WORK REQUIRED | The output should be identical to the entries that follow.

MATERIALS PROVIDED |
┏━━

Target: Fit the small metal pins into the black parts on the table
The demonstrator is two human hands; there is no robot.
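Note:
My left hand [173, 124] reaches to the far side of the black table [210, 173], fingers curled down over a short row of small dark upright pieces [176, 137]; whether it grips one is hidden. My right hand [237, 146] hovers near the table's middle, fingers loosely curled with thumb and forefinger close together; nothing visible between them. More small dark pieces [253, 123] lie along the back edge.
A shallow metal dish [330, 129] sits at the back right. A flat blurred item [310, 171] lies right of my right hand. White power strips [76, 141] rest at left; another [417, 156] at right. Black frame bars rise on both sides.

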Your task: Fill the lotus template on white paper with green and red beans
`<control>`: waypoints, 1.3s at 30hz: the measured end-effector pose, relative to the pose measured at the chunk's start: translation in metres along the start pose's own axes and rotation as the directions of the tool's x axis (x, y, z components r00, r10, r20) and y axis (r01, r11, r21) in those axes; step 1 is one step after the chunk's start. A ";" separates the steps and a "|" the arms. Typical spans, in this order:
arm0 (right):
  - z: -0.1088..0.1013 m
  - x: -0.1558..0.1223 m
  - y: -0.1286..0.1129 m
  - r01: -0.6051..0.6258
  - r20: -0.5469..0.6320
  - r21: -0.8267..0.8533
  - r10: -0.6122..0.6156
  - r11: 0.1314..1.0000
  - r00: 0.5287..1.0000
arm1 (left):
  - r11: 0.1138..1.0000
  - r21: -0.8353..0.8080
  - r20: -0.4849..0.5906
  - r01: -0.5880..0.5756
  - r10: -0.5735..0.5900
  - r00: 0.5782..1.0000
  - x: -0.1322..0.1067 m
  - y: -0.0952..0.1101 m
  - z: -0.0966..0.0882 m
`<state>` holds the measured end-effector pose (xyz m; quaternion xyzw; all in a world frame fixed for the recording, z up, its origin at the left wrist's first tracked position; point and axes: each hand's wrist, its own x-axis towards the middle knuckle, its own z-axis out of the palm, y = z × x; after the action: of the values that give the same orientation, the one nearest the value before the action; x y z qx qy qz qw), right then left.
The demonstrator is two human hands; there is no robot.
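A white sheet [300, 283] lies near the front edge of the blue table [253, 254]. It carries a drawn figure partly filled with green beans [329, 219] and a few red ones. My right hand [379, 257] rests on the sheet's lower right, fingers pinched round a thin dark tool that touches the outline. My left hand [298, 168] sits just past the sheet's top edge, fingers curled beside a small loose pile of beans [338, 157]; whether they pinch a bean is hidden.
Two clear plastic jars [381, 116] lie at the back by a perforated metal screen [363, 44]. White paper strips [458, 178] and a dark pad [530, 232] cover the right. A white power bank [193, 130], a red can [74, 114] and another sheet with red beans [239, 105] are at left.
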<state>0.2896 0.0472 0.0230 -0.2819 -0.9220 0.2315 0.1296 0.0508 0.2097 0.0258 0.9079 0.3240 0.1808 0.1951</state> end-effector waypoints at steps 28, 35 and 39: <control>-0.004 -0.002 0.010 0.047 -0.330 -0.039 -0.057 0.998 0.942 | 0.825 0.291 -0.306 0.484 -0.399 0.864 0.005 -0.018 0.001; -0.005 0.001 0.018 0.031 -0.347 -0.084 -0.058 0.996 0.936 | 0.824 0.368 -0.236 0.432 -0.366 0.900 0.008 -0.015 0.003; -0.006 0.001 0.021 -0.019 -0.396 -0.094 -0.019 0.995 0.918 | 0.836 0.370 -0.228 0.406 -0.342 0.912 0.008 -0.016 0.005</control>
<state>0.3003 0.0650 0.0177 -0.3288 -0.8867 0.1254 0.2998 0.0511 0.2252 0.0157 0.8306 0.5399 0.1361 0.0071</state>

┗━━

ANSWER BOX |
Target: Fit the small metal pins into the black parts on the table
The demonstrator is two human hands; there is no robot.
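Note:
My left hand [173, 124] reaches to the far side of the black table [210, 173], fingers curled down over a short row of small dark upright pieces [176, 137]; whether it grips one is hidden. My right hand [237, 146] hovers near the table's middle, fingers loosely curled with thumb and forefinger close together; nothing visible between them. More small dark pieces [253, 123] lie along the back edge.
A shallow metal dish [330, 129] sits at the back right. A flat blurred item [310, 171] lies right of my right hand. White power strips [76, 141] rest at left; another [417, 156] at right. Black frame bars rise on both sides.
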
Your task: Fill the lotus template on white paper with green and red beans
`<control>`: waypoints, 1.3s at 30hz: the measured end-effector pose, relative to the pose measured at the chunk's start: translation in metres along the start pose's own axes and rotation as the directions of the tool's x axis (x, y, z components r00, r10, r20) and y axis (r01, r11, r21) in those axes; step 1 is one step after the chunk's start. A ";" separates the steps and a "|" the arms. Typical spans, in this order:
arm0 (right):
  - z: -0.1088..0.1013 m
  - x: -0.1558..0.1223 m
  - y: -0.1286..0.1129 m
  - r01: -0.6051..0.6258
  - r20: -0.5469..0.6320
  - r21: -0.8267..0.8533
  - r10: -0.6122..0.6156
  - r11: 0.1314..1.0000
  - r00: 0.5287..1.0000
arm1 (left):
  - r11: 0.1138..1.0000
  - r21: -0.8353..0.8080
  - r20: -0.4849..0.5906
  - r01: -0.5880..0.5756
  - r10: -0.5735..0.5900
  - r00: 0.5782..1.0000
  - x: -0.1322..0.1067 m
  - y: -0.0952..0.1101 m
  - z: -0.0966..0.0882 m
`<state>` holds the measured end-effector pose (xyz m; quaternion xyzw; all in a world frame fixed for the recording, z up, its origin at the left wrist's first tracked position; point and axes: each hand's wrist, its own x-axis towards the middle knuckle, its own z-axis out of the palm, y = z × x; after the action: of the values that give the same orientation, the one nearest the value before the action; x y z qx qy qz qw), right then left.
The demonstrator is two human hands; there is no robot.
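A white sheet [300, 283] lies near the front edge of the blue table [253, 254]. It carries a drawn figure partly filled with green beans [329, 219] and a few red ones. My right hand [379, 257] rests on the sheet's lower right, fingers pinched round a thin dark tool that touches the outline. My left hand [298, 168] sits just past the sheet's top edge, fingers curled beside a small loose pile of beans [338, 157]; whether they pinch a bean is hidden.
Two clear plastic jars [381, 116] lie at the back by a perforated metal screen [363, 44]. White paper strips [458, 178] and a dark pad [530, 232] cover the right. A white power bank [193, 130], a red can [74, 114] and another sheet with red beans [239, 105] are at left.
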<state>0.2896 0.0472 0.0230 -0.2819 -0.9220 0.2315 0.1296 0.0508 0.2097 0.0258 0.9079 0.3240 0.1808 0.1951</state> end-effector waypoints at steps 28, 35 and 39: <control>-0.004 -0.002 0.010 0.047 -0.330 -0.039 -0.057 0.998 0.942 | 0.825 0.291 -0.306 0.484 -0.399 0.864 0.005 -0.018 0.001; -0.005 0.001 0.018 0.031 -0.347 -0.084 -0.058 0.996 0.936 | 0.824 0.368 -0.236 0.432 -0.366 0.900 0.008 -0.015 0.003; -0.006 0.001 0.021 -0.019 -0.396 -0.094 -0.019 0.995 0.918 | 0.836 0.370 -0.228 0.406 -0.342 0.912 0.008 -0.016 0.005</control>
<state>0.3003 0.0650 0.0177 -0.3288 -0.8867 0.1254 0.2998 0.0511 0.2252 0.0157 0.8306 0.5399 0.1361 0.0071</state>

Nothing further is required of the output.